◆ EXERCISE
Within the data that follows, set down exactly the lines from the one containing "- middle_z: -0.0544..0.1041" through the one containing "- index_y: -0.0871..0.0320", both ends included.

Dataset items
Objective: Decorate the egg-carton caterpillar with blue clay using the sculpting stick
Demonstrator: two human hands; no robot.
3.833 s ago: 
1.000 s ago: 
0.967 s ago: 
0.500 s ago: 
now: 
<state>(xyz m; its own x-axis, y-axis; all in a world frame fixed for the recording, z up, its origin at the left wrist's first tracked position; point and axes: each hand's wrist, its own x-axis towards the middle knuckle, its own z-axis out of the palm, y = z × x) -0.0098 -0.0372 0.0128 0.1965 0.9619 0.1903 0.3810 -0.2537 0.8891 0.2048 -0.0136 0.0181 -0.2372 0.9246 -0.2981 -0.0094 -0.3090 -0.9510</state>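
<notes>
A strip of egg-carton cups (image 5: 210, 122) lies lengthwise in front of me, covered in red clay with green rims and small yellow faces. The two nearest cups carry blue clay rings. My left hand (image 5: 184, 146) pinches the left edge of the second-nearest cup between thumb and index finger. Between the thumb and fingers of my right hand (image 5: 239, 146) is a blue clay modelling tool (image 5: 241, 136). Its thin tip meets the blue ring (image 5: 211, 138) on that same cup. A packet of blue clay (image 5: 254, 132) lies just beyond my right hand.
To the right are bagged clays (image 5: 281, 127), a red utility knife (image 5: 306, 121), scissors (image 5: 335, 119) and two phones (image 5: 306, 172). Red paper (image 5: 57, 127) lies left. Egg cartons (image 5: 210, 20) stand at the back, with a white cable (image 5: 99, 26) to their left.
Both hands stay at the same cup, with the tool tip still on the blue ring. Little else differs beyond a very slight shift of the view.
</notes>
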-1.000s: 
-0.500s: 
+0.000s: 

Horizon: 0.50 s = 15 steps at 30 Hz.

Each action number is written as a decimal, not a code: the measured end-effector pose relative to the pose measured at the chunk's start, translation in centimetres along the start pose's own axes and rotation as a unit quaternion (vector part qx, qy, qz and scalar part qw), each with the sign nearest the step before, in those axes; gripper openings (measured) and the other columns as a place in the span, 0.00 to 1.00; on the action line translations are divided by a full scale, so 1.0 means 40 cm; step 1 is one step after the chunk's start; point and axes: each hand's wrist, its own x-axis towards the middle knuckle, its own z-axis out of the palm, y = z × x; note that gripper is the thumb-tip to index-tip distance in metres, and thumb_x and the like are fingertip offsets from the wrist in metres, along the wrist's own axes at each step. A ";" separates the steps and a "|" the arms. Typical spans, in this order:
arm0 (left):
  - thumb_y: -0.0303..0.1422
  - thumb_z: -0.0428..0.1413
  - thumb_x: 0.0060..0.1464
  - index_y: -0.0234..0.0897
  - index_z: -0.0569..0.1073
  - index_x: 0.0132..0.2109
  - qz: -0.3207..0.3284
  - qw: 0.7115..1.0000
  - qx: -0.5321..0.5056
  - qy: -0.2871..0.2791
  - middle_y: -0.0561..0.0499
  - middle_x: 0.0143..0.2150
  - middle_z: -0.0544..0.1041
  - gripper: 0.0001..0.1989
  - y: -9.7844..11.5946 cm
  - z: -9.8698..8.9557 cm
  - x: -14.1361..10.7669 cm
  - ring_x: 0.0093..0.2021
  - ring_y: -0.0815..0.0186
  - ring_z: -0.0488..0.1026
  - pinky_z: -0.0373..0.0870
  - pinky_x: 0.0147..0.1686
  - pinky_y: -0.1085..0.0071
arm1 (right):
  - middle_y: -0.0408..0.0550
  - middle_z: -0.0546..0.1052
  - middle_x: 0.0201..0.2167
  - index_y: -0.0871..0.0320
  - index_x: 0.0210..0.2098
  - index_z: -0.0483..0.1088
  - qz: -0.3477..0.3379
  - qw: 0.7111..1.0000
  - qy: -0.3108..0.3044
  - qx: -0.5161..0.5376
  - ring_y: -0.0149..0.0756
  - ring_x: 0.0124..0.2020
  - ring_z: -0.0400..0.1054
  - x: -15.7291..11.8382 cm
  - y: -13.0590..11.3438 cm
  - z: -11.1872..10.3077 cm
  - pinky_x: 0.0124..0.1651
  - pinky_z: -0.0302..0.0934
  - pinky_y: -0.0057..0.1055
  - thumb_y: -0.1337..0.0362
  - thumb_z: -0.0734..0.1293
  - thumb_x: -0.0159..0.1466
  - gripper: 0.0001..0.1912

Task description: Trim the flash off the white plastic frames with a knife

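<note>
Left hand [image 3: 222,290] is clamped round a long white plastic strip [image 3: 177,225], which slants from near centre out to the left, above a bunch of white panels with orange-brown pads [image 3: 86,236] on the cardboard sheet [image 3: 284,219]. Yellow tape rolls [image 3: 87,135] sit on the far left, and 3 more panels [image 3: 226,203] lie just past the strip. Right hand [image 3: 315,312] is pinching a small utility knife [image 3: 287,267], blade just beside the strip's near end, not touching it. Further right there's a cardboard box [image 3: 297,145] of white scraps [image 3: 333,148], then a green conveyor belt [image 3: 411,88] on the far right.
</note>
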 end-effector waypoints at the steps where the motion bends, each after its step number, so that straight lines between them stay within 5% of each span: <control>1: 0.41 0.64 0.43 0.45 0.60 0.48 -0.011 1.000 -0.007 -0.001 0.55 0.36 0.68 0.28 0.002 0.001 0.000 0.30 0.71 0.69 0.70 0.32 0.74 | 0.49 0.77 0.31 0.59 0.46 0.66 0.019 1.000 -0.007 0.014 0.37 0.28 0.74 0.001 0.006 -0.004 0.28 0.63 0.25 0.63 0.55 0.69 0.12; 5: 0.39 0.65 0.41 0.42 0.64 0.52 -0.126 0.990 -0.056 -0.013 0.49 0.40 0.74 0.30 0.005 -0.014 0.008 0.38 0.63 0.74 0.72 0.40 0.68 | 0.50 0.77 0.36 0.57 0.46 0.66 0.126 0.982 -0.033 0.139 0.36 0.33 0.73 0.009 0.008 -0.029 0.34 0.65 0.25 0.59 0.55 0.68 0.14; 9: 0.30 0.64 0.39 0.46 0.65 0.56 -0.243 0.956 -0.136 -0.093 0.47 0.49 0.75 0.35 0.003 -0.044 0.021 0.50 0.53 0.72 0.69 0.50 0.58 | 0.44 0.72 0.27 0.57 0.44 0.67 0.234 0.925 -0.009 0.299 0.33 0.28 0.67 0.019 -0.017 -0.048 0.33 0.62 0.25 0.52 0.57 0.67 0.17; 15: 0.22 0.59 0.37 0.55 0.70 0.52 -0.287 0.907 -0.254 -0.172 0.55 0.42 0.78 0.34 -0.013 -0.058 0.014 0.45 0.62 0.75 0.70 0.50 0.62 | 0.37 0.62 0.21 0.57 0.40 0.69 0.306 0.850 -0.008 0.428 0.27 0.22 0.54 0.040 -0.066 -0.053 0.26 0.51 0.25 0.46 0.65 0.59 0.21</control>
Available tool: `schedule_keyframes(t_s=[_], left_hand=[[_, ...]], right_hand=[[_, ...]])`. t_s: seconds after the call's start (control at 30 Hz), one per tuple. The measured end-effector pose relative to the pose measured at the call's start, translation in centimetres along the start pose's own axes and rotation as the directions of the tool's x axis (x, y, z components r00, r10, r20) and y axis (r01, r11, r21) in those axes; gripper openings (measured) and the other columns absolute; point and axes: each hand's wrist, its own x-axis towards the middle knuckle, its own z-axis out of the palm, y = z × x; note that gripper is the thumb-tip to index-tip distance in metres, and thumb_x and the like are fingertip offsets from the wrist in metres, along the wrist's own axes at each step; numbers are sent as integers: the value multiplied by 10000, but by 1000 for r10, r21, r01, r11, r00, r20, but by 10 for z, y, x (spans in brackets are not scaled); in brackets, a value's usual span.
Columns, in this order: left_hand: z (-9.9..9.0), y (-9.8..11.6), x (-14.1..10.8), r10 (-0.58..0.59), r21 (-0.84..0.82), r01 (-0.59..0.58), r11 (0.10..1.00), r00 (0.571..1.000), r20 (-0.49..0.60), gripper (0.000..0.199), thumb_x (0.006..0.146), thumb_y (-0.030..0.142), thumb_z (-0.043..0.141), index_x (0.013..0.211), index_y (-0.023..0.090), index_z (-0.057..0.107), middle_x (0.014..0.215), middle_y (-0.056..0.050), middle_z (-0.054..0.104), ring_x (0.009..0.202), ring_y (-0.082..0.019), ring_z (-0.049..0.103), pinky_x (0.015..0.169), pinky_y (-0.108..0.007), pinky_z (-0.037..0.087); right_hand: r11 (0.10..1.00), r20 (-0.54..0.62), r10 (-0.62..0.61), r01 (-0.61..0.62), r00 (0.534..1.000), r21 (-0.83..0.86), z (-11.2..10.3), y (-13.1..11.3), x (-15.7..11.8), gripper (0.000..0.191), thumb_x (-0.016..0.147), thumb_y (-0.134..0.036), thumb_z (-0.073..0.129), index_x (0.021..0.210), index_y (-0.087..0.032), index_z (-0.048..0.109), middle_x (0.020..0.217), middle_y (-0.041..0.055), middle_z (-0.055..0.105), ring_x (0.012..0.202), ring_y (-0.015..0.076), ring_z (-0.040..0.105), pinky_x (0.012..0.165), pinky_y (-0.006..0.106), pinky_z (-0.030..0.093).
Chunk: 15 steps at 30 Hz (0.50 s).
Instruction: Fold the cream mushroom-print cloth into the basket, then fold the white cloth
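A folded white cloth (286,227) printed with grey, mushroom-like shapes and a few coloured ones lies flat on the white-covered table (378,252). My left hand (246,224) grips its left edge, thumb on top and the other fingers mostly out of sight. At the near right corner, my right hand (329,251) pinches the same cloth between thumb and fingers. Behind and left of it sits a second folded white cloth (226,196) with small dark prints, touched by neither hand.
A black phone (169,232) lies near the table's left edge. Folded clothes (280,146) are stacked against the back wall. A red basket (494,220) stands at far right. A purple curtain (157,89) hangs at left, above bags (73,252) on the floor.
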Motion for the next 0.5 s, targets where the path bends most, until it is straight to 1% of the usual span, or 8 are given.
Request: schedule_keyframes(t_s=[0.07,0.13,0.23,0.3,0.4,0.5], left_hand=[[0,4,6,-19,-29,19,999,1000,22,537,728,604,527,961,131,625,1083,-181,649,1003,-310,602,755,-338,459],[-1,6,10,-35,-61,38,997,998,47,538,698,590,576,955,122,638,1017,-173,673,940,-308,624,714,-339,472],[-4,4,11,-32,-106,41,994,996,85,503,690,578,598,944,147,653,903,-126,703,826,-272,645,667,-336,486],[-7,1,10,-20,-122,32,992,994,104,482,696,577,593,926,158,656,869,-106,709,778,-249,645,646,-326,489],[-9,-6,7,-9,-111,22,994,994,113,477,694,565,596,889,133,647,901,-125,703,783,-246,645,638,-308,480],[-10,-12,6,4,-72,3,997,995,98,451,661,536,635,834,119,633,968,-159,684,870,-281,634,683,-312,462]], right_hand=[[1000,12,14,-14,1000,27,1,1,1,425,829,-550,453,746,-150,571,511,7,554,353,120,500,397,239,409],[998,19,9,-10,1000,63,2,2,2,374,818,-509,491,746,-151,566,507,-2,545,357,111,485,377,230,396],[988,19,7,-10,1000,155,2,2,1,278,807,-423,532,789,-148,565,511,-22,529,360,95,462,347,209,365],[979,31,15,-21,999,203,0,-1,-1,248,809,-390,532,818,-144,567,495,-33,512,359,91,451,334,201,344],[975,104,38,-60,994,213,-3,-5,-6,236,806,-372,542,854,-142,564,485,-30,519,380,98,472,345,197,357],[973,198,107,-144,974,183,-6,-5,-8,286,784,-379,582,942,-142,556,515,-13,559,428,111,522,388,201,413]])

◆ RESPONSE TO THE TASK
  - middle_z: -0.0544..0.1041
  - gripper: 0.0001..0.1989
  - y: -9.7844..11.5946 cm
  - z: -9.8698..8.9557 cm
  - x: -14.1361..10.7669 cm
  - ring_x: 0.0093..0.2021
  - ring_y: -0.0815..0.0186
  - ring_z: -0.0488..0.1026
  - pinky_z: -0.0373..0.0870
  - pinky_x: 0.0147..0.1686
  - pinky_y: -0.1085..0.0071
arm1 (right):
  - middle_y: -0.0408..0.0550
  - middle_z: -0.0546..0.1052
  - middle_x: 0.0201..0.2167
  - index_y: -0.0871..0.0320

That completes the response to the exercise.